Privacy Policy

Your data.
Your control.

Last updated: April 8, 2026

After Action is a cyber crisis readiness platform used by security teams, facilitators, and insurance carriers. We take privacy seriously because our customers trust us with sensitive tabletop exercise data, readiness scores, and participant decisions during crisis simulations. This policy explains what we collect, how we use it, and how we protect it.

01

What we collect

We collect three categories of data:

  • Account data — name, work email, organization, role (from signup and Supabase Auth).
  • Exercise data — scenario selections, inject decisions, participant responses, gaps, action items, and readiness scores. This is the core data generated by using the platform.
  • Usage data — request logs, error traces (via Sentry when enabled), and anonymized analytics. No cross-site tracking, no advertising cookies.

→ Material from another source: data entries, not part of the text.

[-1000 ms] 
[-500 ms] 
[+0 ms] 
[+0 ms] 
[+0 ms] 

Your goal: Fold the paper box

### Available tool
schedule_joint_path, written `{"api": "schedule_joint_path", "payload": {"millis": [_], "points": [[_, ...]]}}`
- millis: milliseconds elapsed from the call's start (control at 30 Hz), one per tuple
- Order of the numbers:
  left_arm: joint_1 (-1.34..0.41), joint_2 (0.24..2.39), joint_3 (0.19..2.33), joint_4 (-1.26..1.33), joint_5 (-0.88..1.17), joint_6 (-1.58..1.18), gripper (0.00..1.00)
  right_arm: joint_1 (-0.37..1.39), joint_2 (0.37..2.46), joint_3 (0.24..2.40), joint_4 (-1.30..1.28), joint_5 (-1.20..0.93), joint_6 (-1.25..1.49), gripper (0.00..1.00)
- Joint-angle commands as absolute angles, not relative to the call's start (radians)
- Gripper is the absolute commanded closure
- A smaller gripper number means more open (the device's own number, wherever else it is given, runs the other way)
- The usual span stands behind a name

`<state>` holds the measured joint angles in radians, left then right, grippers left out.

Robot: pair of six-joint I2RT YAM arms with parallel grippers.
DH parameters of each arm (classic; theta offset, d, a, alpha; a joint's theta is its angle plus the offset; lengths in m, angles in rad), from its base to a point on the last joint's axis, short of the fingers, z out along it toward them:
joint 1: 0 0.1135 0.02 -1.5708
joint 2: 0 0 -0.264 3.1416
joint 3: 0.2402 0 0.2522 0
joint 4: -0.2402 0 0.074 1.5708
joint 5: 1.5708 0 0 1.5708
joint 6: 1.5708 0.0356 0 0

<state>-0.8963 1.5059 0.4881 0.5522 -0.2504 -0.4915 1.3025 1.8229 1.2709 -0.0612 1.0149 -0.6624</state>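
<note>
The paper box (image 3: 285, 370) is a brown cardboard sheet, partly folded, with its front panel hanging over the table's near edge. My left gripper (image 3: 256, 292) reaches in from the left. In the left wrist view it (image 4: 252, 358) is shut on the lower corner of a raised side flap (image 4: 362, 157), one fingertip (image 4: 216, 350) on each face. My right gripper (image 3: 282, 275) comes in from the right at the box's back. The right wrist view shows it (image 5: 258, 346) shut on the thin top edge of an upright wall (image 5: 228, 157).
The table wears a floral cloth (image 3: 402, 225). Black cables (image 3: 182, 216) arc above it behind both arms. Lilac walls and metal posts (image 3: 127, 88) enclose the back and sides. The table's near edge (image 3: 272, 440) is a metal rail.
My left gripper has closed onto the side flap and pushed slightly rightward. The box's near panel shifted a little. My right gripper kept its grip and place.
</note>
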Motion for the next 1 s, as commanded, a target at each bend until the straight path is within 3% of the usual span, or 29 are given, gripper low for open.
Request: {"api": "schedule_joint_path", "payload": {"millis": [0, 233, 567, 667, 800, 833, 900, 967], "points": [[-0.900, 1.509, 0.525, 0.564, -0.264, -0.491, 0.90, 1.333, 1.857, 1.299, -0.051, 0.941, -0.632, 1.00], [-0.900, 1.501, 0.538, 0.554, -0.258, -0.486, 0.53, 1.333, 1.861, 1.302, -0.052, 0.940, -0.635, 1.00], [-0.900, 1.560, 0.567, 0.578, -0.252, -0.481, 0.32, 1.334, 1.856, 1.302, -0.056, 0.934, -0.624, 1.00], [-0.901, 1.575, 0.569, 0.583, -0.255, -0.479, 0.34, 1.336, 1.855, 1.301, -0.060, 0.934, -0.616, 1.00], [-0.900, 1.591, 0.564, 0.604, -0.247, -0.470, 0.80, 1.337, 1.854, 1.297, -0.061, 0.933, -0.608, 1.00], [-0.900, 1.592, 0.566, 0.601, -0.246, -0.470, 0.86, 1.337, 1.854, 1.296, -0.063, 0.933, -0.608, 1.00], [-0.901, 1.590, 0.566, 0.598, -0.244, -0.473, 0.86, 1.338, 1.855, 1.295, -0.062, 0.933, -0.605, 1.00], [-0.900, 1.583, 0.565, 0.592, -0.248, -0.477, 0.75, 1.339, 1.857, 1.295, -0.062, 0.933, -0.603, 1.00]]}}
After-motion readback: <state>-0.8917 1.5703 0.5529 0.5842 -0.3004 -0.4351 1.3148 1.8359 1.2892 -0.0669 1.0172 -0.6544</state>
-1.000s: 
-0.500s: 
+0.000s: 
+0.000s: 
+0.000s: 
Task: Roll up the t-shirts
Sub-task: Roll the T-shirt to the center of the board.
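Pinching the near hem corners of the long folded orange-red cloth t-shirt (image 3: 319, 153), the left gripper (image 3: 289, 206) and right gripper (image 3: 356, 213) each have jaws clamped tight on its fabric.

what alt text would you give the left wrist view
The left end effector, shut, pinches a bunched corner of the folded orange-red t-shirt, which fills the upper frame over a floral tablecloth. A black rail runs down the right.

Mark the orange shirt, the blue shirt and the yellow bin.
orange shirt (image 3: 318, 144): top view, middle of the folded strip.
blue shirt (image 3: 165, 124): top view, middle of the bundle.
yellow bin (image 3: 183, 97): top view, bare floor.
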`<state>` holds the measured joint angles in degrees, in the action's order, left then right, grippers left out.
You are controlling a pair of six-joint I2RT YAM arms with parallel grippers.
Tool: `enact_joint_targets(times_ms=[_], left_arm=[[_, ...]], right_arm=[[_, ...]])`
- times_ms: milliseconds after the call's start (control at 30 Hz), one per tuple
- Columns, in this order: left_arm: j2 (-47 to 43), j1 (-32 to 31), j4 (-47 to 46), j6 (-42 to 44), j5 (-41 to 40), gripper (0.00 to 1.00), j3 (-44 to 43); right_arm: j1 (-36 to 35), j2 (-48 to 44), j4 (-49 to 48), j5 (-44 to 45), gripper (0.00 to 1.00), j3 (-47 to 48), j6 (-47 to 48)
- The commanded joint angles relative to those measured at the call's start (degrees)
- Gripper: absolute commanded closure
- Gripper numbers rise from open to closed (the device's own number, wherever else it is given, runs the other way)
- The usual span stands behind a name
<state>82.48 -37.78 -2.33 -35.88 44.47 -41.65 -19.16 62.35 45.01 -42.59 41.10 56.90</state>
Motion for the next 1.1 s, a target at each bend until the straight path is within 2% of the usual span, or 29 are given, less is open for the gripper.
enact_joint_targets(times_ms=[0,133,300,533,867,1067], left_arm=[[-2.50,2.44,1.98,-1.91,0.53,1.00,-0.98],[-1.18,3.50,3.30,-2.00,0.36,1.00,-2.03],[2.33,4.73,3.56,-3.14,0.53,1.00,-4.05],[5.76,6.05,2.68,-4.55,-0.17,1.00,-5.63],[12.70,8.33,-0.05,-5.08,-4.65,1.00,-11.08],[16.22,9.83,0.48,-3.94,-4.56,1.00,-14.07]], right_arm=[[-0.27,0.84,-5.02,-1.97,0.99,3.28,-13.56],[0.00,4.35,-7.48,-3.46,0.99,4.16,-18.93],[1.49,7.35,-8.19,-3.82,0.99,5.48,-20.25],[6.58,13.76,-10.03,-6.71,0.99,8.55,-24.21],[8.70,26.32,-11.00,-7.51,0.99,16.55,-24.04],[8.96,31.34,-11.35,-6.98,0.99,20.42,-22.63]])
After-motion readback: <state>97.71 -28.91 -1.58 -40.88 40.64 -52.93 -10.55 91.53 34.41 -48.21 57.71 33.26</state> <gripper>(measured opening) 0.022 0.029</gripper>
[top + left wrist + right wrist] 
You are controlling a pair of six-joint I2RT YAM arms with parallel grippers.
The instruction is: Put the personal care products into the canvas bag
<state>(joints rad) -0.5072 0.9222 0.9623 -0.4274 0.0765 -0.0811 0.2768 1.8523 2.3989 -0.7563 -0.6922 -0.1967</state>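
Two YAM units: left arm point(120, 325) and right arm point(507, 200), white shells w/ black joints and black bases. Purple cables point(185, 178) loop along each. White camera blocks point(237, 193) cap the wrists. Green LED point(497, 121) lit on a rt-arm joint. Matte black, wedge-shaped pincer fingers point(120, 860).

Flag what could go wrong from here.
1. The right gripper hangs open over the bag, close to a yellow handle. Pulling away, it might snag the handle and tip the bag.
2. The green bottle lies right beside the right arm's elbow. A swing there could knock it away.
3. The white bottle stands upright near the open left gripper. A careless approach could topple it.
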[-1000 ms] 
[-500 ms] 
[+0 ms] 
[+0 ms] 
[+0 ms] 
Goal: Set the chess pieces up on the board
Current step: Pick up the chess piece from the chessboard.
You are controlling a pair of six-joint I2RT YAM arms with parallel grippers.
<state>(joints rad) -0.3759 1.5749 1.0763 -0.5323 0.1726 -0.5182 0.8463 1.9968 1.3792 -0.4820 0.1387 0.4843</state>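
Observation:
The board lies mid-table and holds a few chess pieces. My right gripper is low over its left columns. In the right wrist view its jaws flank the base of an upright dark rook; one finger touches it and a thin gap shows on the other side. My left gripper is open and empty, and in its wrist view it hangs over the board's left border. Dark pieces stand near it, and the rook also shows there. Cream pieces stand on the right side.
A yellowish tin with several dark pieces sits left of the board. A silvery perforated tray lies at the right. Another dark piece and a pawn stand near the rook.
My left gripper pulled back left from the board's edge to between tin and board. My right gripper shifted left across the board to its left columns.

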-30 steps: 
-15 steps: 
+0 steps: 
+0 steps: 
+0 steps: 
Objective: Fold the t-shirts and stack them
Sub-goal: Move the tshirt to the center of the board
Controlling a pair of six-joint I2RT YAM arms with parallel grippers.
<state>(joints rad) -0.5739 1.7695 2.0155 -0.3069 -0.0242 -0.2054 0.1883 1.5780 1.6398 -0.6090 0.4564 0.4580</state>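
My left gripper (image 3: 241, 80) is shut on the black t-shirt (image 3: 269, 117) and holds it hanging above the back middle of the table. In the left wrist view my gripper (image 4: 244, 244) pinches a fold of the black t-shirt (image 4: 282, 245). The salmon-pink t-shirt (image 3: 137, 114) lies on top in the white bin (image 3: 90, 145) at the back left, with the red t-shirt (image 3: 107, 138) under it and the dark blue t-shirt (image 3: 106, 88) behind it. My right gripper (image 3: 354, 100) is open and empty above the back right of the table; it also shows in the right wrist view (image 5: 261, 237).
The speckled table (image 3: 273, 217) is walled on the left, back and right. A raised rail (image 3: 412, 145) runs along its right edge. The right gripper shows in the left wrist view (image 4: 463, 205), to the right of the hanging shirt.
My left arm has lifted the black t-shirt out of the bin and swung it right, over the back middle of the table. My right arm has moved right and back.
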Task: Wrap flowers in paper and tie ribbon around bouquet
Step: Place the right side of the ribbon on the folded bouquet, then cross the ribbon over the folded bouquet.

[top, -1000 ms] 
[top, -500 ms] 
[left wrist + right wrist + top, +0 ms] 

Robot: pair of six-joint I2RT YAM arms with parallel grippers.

We do not collect biometric data, facial recognition data, typing cadence, audio recordings, or any telemetry the participant did not explicitly submit.

02

How we use it

  • Deliver the platform functions you pay for (exercises, scoring, deliverables, certificates).
  • Compute benchmarks — all benchmarking uses aggregated, anonymized data across orgs.
  • Send transactional email (invitations, AAR-ready notifications, onboarding sequence).
  • Generate carrier-facing readiness certificates when clients explicitly request them.
  • Improve the product — internal analysis only, never sold.

We do not sell your data. We do not share identifiable client data with carriers, investors, or third parties without explicit written consent.

03

Carrier data sharing

When a client explicitly requests an insurance certificate, After Action generates a signed artifact containing the readiness score, scope, and exercise metadata. This is shared only with the carrier the client directs us to share it with, and only under the terms the client accepts at the time of issuance.

Carriers who subscribe to the field intake dataset receive aggregated and de-identified data only. Individual client names, participants, and decision text are never included in carrier exports unless the client has separately signed a data sharing addendum.

04

Where it lives

  • Database: Supabase (Postgres) in the region you select during org setup. Row-level security is enforced on every table.
  • Files (AARs, PDFs, evidence packs): Supabase Storage, private bucket, signed URLs only.
  • Backups: encrypted at rest, retained for 30 days.
  • Hosting: Vercel, HTTPS enforced, HSTS preload enabled.
05

Retention

We retain client data for the life of the engagement and 7 years after for audit and compliance evidence purposes (SOC 2, ISO 27001, HIPAA, PCI). You can request earlier deletion at any time — see Section 07.

06

Security controls

  • TLS 1.3 in transit, AES-256 at rest (Supabase default).
  • Row-level security (RLS) on every database table.
  • SHA-256 hashed API keys (never stored in plain text).
  • Service-role keys never used in client-side code.
  • CSP, HSTS, X-Frame-Options, strict CORS on the web app.
  • Mandatory code review and type-checking before deployment.
07

Your rights — GDPR, CCPA, and data subject requests

These rights apply to all customers. They satisfy the data subject rights granted under the General Data Protection Regulation (GDPR, Art. 15–22) and the California Consumer Privacy Act (CCPA, §1798.100–1798.150). You can, at any time:

  • Right of access — request a copy of all data we hold about you or your organization.
  • Right of rectification — request correction of inaccurate data.
  • Right to erasure (“right to be forgotten”) — request deletion of your account and associated data.
  • Right to data portability — receive your data in a structured, machine-readable format (JSON or CSV).
  • Right to restrict processing — revoke consent for carrier data sharing or pause processing while a dispute is resolved.
  • Right to object — opt out of the onboarding email sequence at any time (unsubscribe link in every email) and decline any non-essential processing.
  • Right not to be subject to automated decision-making — readiness scores are advisory; no engagement, insurance, or compliance outcome is determined solely by automation.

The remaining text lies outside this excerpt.